3
votes

I have many apps running on containers in Mesos, managed via marathon. I have given CPU allocation for each app while deploying via marathon like 1, .5 etc. But the CPU allocation in marathon, does not mean that its 1 CPU or half CPU. It simply means that its time sharing ratio. Also each container gets to access all the CPUs on its Host.

Now, I want to measure the CPU efficiency of each Container on Mesos slaves, so that I can reduce or increase the CPU allocation in for each App in Marathon. I just want to make resource utilisation even more efficient.

I could use https://github.com/bobrik/collectd-mesos-tasks, but the problem is CPU utilisation metrics does not relate to the CPU allocation in Marathon.

2
Questions about general computing hardware and software are off-topic for Stack Overflow unless they directly involve tools used primarily for programming.
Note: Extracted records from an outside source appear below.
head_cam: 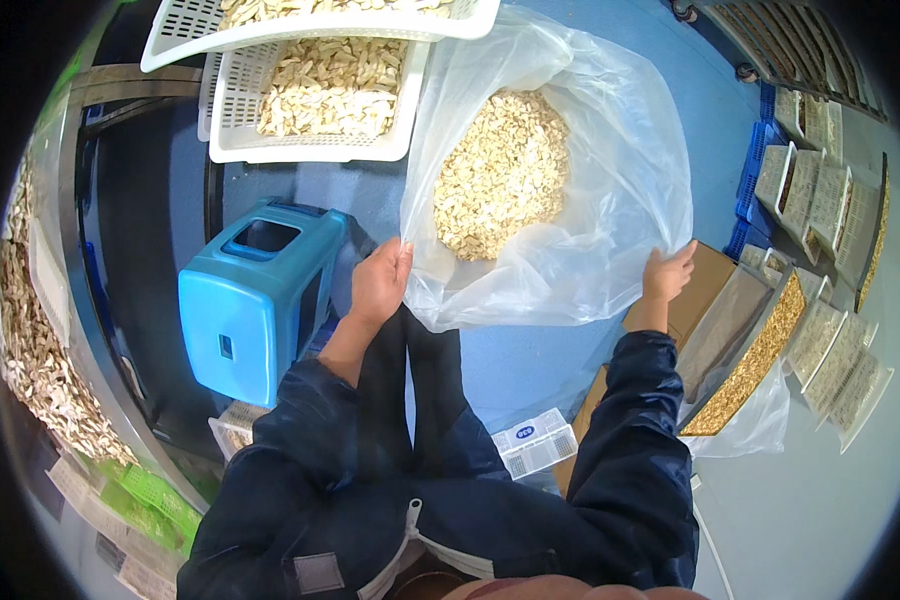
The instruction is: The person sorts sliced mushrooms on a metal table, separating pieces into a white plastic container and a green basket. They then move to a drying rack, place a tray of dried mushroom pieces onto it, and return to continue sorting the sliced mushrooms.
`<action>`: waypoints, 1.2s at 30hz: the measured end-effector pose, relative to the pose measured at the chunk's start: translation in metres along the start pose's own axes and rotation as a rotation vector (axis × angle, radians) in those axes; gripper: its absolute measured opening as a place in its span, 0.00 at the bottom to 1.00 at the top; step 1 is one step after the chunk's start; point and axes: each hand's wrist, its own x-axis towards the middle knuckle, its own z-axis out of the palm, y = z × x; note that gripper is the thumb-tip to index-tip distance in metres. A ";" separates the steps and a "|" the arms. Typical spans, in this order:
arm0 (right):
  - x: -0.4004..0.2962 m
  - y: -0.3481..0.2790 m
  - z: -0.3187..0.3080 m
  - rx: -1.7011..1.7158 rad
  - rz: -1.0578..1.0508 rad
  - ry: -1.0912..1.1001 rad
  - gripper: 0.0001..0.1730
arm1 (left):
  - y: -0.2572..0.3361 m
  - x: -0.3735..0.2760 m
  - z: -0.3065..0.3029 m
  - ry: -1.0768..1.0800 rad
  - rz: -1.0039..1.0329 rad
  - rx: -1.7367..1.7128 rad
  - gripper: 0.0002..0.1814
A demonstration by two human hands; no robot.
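Observation:
A large clear plastic bag [622,127] stands wide-mouthed before me, its film bunched in soft folds. Inside lies a heap of pale dried slices [502,172], mostly toward the bag's left side. My left hand [381,279] pinches the near left rim, thumb on top. At the right, my right hand [666,276] grips the rim with its fingers partly spread outward; the fingertips inside the film are hidden. Just beyond my left hand, a white plastic basket [232,142] holds larger pale slices [330,90]. Another white basket [465,19] with similar slices overlaps it from above.
A blue plastic stool [229,322] lies on its side at my left. Farther left, a metal-edged table [109,292] bears sliced material. A cardboard box [697,289], a slice-filled tray [757,360] and stacked white baskets [832,345] stand right. A white basket [536,442] sits near my legs.

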 end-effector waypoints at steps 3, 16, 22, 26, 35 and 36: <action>-0.026 -0.034 -0.021 0.067 -0.568 0.166 0.47 | -0.007 0.000 0.007 0.015 -0.030 0.005 0.16; -0.233 -0.055 0.010 0.125 -0.965 -1.191 0.25 | -0.001 0.001 0.004 0.020 -0.126 -0.088 0.15; -0.235 -0.069 0.007 0.362 -0.752 -0.927 0.22 | 0.005 0.005 0.003 0.042 -0.113 -0.082 0.18; -0.266 -0.080 0.026 -0.159 -0.814 -1.517 0.32 | -0.002 -0.004 0.005 -0.197 -0.108 0.070 0.18; -0.252 -0.114 -0.017 0.094 -0.935 -1.437 0.52 | -0.051 -0.109 -0.054 -0.013 -0.137 -0.142 0.14; -0.253 -0.106 -0.007 0.005 -0.996 -1.506 0.51 | -0.054 -0.124 -0.071 -0.040 -0.208 -0.114 0.14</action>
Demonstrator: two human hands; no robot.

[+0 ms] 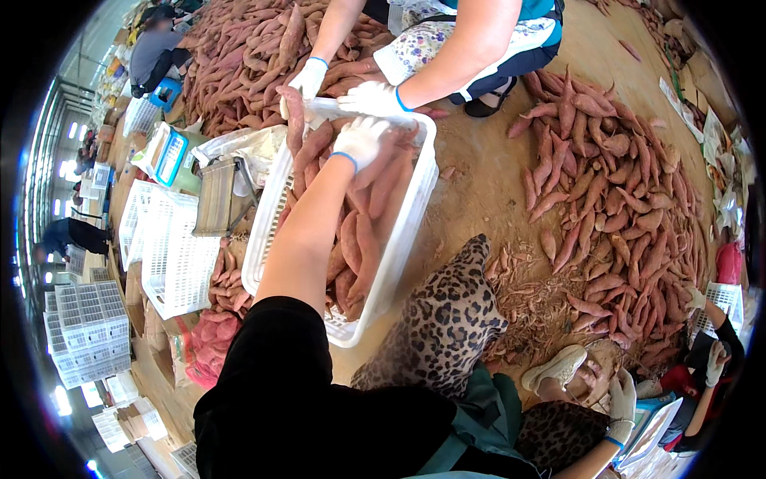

You may be able to get help on Super User.Marcus Müller
The question is perfectly fine for SO. It's about getting perf data off of Mesos/Marathon which is as relevant for developers as it is for admins.Michael Hausenblas
Thank you @michealBalu

2 Answers

4
votes

In Mesos WebUI you can see how much CPU is used by your executor

Here is the code that collects statistics from /monitor/statistics endpoint and calculate CPU usage.

You are interested in cpus_total_usage so the following method should works for you

Let's assume a and b are snapshot of statistics at some point in time. To calculate cpus_total_usage, we need calculate the time executor spent in the system and user space and divide it by the time elapsed between a and b.

cpus_total_usage = (
                    (b.cpus_system_time_secs - a.cpus_system_time_secs) +
                    (b.cpus_user_time_secs - a.cpus_user_time_secs)) / 
                    (b.timestamp - a.timestamp)
                   )
cpu_percent      = cpus_total_usage / cpu_limit * 100%
3
votes

Depending on how much work you want to invest yourself, you can either use the Marathon Event Bus and more generally the Marathon HTTP API (for example this endpoint) along with low-level tools like cAdvisor or cinf to do the maths yourself. If you don't want to code stuff yourself, I suggest you use Sysdig, Datadog or Prometheus to do the heavy lifting for you.